Sunday, April 19, 2026

Dysteachia, Not Dyslexia

 


I read the following Tweet by @SciAdapt and replied him.

Questions and comments are welcome

Adapt And Thrive @SciAdapt Apr 16

Bro. I'm a sped teacher and 1000% yes. I've expressed this concern with my admin, the psychs, anyone who will listen. The refrain is they should've been identified sooner. Or? I have handled 12 referrals in 4th grade alone this year.

 

Michael Palany @MichelLuqman Apr 17

Identification can be done by the middle of grade one.

Who cares to listen?

I have been shouting this at the top of my voice since 2010.

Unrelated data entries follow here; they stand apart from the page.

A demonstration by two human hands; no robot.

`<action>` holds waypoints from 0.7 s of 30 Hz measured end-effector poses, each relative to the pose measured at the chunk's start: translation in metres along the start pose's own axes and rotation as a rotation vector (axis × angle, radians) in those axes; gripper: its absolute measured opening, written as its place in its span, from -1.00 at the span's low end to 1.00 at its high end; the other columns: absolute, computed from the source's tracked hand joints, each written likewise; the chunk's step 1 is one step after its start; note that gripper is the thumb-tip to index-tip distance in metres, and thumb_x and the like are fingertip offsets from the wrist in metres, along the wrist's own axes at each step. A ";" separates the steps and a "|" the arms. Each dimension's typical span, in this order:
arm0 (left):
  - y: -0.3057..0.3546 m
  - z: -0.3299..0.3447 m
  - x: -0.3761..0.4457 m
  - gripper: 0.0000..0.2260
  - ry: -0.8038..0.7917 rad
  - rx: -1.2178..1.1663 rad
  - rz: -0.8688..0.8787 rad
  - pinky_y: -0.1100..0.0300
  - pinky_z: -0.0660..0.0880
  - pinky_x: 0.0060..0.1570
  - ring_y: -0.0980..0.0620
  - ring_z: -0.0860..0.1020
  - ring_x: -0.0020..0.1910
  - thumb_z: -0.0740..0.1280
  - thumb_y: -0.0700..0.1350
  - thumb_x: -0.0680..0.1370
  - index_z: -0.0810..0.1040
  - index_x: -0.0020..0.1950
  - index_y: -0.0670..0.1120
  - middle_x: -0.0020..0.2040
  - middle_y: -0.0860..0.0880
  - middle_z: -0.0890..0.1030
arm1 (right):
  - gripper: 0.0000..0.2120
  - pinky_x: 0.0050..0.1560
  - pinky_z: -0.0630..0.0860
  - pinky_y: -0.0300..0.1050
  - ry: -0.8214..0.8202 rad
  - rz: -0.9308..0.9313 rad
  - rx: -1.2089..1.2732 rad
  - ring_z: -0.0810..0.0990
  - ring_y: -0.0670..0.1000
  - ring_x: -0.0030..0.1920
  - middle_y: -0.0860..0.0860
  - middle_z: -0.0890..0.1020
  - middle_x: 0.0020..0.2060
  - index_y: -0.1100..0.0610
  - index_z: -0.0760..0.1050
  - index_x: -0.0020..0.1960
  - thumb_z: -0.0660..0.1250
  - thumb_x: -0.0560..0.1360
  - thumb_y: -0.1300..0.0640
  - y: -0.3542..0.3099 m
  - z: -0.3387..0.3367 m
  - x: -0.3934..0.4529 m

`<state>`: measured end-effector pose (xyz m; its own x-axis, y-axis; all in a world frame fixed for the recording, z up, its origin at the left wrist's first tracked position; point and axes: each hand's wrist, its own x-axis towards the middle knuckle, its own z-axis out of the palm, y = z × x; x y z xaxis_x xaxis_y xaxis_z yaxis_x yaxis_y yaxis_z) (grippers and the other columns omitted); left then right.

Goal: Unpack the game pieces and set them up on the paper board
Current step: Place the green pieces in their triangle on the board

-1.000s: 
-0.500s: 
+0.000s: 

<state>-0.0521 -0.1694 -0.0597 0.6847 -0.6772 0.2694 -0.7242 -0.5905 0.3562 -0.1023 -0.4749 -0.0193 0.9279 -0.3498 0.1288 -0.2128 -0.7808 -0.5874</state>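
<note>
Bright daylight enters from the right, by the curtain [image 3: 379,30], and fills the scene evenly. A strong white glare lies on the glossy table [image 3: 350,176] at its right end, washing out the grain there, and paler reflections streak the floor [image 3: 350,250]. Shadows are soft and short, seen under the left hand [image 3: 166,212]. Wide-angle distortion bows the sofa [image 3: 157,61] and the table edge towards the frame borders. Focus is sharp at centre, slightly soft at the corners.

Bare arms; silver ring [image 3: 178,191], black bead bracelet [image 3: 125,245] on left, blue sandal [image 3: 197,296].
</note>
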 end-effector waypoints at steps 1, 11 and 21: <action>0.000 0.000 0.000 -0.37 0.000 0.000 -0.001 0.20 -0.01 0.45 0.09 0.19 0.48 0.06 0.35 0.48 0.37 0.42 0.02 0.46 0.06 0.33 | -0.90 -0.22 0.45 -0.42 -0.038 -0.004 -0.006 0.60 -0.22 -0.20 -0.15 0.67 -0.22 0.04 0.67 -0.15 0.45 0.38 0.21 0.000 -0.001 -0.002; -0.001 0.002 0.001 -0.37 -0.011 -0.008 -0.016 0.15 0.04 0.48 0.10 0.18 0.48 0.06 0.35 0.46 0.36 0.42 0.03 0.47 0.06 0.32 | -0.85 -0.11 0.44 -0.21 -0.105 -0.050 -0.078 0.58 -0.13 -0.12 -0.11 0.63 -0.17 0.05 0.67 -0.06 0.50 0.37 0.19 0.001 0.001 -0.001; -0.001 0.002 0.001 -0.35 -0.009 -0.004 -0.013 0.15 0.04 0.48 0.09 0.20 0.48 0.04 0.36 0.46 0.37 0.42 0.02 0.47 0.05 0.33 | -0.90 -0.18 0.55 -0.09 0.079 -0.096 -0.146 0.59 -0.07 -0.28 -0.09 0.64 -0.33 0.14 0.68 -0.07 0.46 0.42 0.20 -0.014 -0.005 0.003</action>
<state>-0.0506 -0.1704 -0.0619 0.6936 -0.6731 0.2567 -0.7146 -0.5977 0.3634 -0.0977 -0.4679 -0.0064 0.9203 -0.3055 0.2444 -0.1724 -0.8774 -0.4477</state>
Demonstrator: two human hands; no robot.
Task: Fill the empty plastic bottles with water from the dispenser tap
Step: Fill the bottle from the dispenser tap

Adapt And Thrive @SciAdapt 20h

Agreed. But this assumes a learning disability. This begs the question. What are we identifying? Learning disability or poor tier 1 instruction/curriculum?

Michael Palany @MichelLuqman 20h

It is not a learning disability.

It is dysteachia.

Adapt And Thrive @SciAdapt 18h

There are cases of genuine learning disability to be sure, but instruction is a big variable everyone tends to dismiss for obvious reasons.

Michael Palany @MichelLuqman 13h

Agreed. But as far as learning to read is concerned what specifically is the learning disability?

Why can't many intelligent kids learn to read?

Why are they able to read within a short period of intervention?

Adapt And Thrive @SciAdapt 11h

Many struggle their whole lives. But that's a fair question. I ask it all the time. You're not going to discover it with a blood test, so just as everything in Psychology, it's a little bit hokie. I don't doubt it's real, but it's used as a catch all.

Michael Palany @Luqman Michel

Exactly. For the vast majority, it's not a 'learning disability'—it's dysteachia:

confusion from poor Tier 1 instruction, especially teaching letter sounds with extra vowels (buh, luh, muh) that make blending impossible.

Intelligent kids shut down early, get mislabeled, and struggle for years. Give them pure sounds + structured blending and they read fluently in weeks/months—not a blood test needed. I've seen it with 80+ kids since 2010. True neurobiological dyslexia is rare (~3%). Most 'dyslexics' are made by misguided teaching. Why do the same kids read fine in Malay or other consistent systems?